#### [What you need to do]
Repeat the lines from the line with "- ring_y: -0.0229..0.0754" to the line with "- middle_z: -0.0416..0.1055" in the listing below, keeping both end lines and adding nothing.

#### [Data for review]
══════

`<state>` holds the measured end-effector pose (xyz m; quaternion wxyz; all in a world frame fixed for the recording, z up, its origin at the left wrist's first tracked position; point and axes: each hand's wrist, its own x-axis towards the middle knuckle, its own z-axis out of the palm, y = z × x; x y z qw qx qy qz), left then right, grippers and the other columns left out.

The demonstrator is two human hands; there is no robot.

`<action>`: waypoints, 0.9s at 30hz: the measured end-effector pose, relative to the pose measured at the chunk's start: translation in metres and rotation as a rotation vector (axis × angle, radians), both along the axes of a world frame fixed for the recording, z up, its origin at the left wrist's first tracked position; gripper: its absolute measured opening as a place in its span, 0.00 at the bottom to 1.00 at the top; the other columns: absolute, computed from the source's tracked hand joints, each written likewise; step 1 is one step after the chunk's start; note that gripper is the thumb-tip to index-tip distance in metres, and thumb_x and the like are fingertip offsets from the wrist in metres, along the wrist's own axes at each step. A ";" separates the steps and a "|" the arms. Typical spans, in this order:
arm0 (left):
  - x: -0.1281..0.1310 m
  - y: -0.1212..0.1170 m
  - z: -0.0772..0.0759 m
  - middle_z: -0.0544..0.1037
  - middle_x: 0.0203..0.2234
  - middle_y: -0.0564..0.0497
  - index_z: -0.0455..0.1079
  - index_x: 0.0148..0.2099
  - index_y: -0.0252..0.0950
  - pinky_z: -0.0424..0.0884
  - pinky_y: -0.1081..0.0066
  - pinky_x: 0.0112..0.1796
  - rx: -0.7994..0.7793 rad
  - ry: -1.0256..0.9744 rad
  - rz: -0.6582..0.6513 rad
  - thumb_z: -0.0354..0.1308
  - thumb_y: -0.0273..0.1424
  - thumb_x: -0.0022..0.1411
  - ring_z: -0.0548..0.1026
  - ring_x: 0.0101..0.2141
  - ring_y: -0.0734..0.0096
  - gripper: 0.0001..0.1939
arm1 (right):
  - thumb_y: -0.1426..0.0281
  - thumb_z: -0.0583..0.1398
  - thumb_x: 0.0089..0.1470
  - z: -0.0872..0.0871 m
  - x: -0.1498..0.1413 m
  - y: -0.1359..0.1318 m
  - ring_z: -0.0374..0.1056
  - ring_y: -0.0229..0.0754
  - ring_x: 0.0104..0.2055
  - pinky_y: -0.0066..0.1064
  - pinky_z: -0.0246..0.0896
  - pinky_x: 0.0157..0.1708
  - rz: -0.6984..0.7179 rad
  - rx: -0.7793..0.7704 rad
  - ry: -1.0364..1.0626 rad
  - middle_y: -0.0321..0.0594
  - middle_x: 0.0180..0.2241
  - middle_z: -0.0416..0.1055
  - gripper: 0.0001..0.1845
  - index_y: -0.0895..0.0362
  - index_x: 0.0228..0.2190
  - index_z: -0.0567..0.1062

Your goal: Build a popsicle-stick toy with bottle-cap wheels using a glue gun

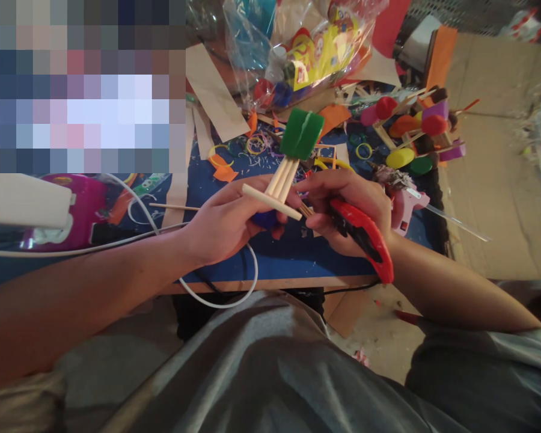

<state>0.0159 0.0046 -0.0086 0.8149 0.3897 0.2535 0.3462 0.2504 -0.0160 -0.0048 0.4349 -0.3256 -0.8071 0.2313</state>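
My left hand [228, 219] is closed round a small wooden stick model [283, 180]. The model has several pale sticks side by side, a crosswise stick at the near end and a green block [302, 133] at the far end. A blue round piece [265, 220] shows under my left fingers. My right hand [349, 207] is closed round a tool with a red and black handle [367, 234]; its working end is hidden. Thin wooden sticks [306, 210] show between the hands, close to my right fingertips.
A pink glue gun [406, 207] lies right of my right hand. Colourful stick models [415, 129] stand behind it. A clear plastic bag [306, 48], paper scraps and rings cover the back. A white cable [252, 270] loops over the table's front edge [288, 284]. Cardboard [500, 180] lies right.
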 end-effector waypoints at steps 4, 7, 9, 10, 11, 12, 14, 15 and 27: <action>0.003 -0.001 0.002 0.77 0.30 0.49 0.81 0.36 0.33 0.76 0.77 0.29 -0.039 0.034 0.021 0.71 0.30 0.62 0.75 0.31 0.73 0.05 | 0.56 0.69 0.71 -0.001 0.000 0.002 0.65 0.37 0.25 0.32 0.68 0.26 0.023 0.016 0.014 0.30 0.27 0.68 0.18 0.49 0.57 0.79; 0.003 -0.001 0.001 0.76 0.29 0.51 0.80 0.34 0.33 0.75 0.76 0.28 -0.022 -0.009 0.023 0.70 0.29 0.59 0.73 0.29 0.74 0.04 | 0.57 0.70 0.69 -0.001 0.000 0.002 0.65 0.37 0.25 0.32 0.68 0.26 0.017 0.016 0.011 0.30 0.27 0.69 0.18 0.47 0.57 0.79; 0.003 -0.001 0.000 0.74 0.28 0.51 0.80 0.32 0.33 0.73 0.76 0.27 -0.012 -0.030 0.009 0.69 0.28 0.60 0.71 0.27 0.76 0.04 | 0.58 0.71 0.69 -0.001 0.000 0.002 0.65 0.37 0.24 0.32 0.68 0.27 0.017 0.027 0.012 0.30 0.27 0.69 0.19 0.47 0.57 0.79; 0.002 -0.001 -0.001 0.73 0.26 0.52 0.79 0.31 0.33 0.72 0.77 0.27 -0.013 -0.028 -0.002 0.68 0.27 0.60 0.70 0.27 0.76 0.05 | 0.57 0.71 0.68 -0.002 0.000 0.002 0.65 0.37 0.24 0.32 0.69 0.27 0.018 0.030 0.008 0.29 0.27 0.68 0.19 0.47 0.57 0.79; 0.002 -0.001 -0.001 0.73 0.25 0.52 0.78 0.30 0.33 0.71 0.77 0.27 -0.016 -0.018 -0.009 0.68 0.26 0.61 0.70 0.26 0.77 0.06 | 0.57 0.71 0.68 -0.002 0.000 0.002 0.65 0.36 0.24 0.32 0.69 0.27 0.014 0.030 0.003 0.29 0.27 0.68 0.19 0.47 0.56 0.79; 0.002 -0.001 -0.001 0.72 0.25 0.52 0.77 0.30 0.33 0.71 0.77 0.27 -0.019 -0.008 -0.015 0.67 0.26 0.61 0.69 0.26 0.77 0.07 | 0.56 0.71 0.68 -0.002 0.000 0.002 0.65 0.36 0.24 0.32 0.69 0.27 0.006 0.023 -0.004 0.29 0.27 0.69 0.19 0.47 0.56 0.79; 0.000 -0.001 -0.002 0.70 0.25 0.52 0.76 0.29 0.33 0.71 0.77 0.28 -0.021 -0.008 -0.033 0.66 0.25 0.61 0.68 0.26 0.76 0.07 | 0.55 0.71 0.68 -0.001 0.001 0.001 0.64 0.37 0.23 0.33 0.70 0.26 -0.016 0.002 -0.022 0.30 0.27 0.70 0.19 0.47 0.55 0.79; 0.000 -0.001 -0.003 0.70 0.25 0.52 0.76 0.29 0.33 0.71 0.77 0.29 -0.018 -0.025 -0.042 0.66 0.24 0.61 0.68 0.27 0.75 0.07 | 0.54 0.70 0.69 -0.001 0.001 0.001 0.64 0.37 0.23 0.33 0.70 0.26 -0.026 -0.005 -0.026 0.31 0.27 0.71 0.19 0.47 0.55 0.80; -0.002 0.002 -0.005 0.68 0.24 0.51 0.73 0.27 0.34 0.69 0.74 0.29 0.050 -0.055 -0.068 0.67 0.26 0.64 0.68 0.28 0.73 0.13 | 0.56 0.71 0.69 0.001 0.001 0.001 0.67 0.39 0.24 0.34 0.69 0.27 -0.011 0.006 -0.024 0.31 0.28 0.73 0.18 0.45 0.56 0.80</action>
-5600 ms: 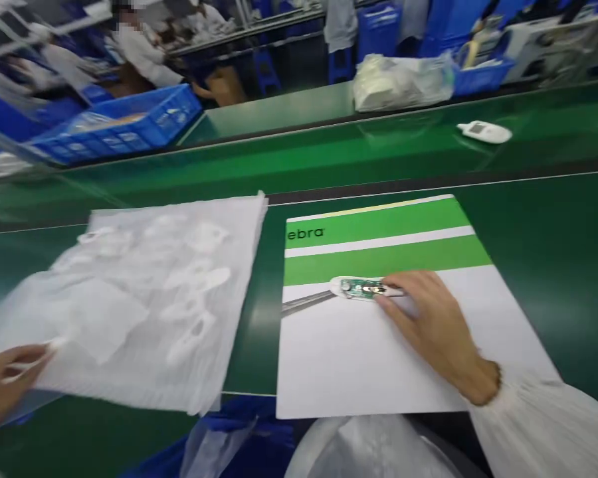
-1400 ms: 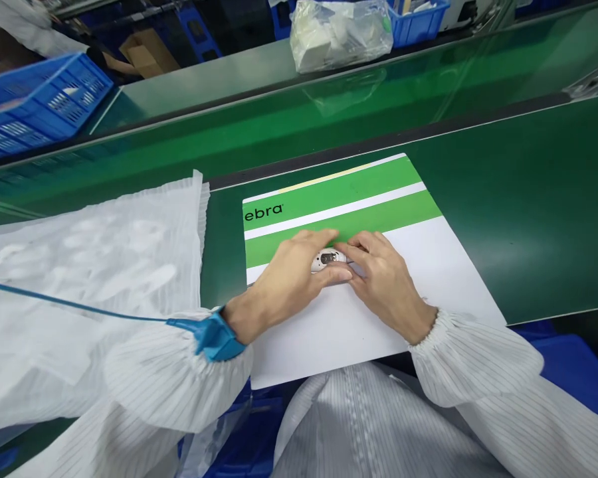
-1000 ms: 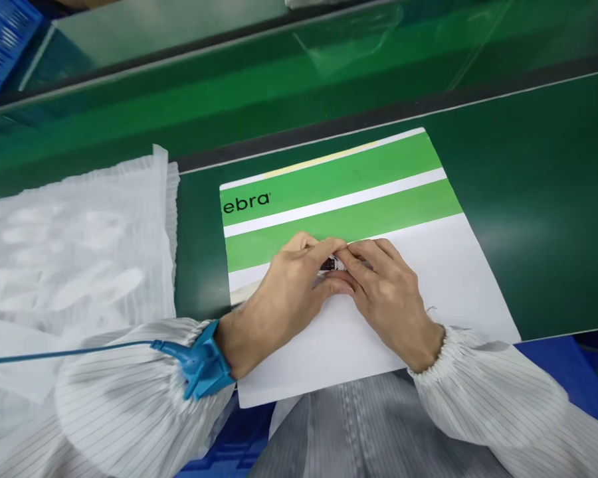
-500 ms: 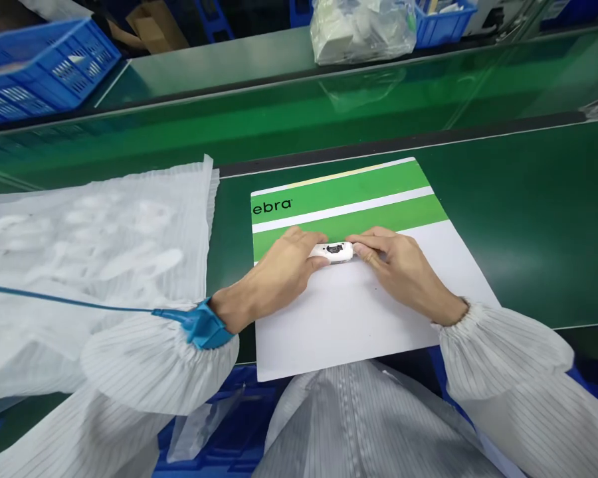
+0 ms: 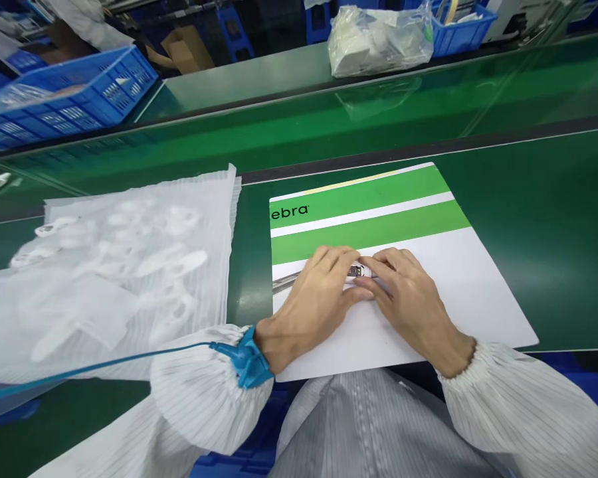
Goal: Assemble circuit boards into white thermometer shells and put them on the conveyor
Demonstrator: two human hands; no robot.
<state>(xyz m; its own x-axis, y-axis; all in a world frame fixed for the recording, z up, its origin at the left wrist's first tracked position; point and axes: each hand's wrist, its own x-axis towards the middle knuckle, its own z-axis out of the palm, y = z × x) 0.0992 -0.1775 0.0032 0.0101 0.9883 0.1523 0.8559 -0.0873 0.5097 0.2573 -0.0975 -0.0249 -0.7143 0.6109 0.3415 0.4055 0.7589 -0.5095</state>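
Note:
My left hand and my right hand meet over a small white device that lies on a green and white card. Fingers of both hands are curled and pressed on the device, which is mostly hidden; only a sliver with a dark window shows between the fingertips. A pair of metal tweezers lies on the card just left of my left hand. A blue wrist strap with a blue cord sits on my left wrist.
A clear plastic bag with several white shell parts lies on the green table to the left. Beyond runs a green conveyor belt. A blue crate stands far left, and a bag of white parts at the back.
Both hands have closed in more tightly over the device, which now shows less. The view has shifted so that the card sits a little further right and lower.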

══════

#### [Task solution]
  - ring_y: -0.0229..0.0754
  - ring_x: 0.0104..0.2055
  - pinky_y: -0.0066..0.1064
  - pinky_z: -0.0246..0.0896
  - pinky_x: 0.0157..0.1708
  - rz: -0.6984..0.7179 rad
  - rx: -0.7793..0.7704 rad
  - ry: -1.0364..1.0626 rad
  - middle_y: -0.0321..0.0594
  - middle_x: 0.0180..0.2241
  - middle_z: -0.0416..0.1055

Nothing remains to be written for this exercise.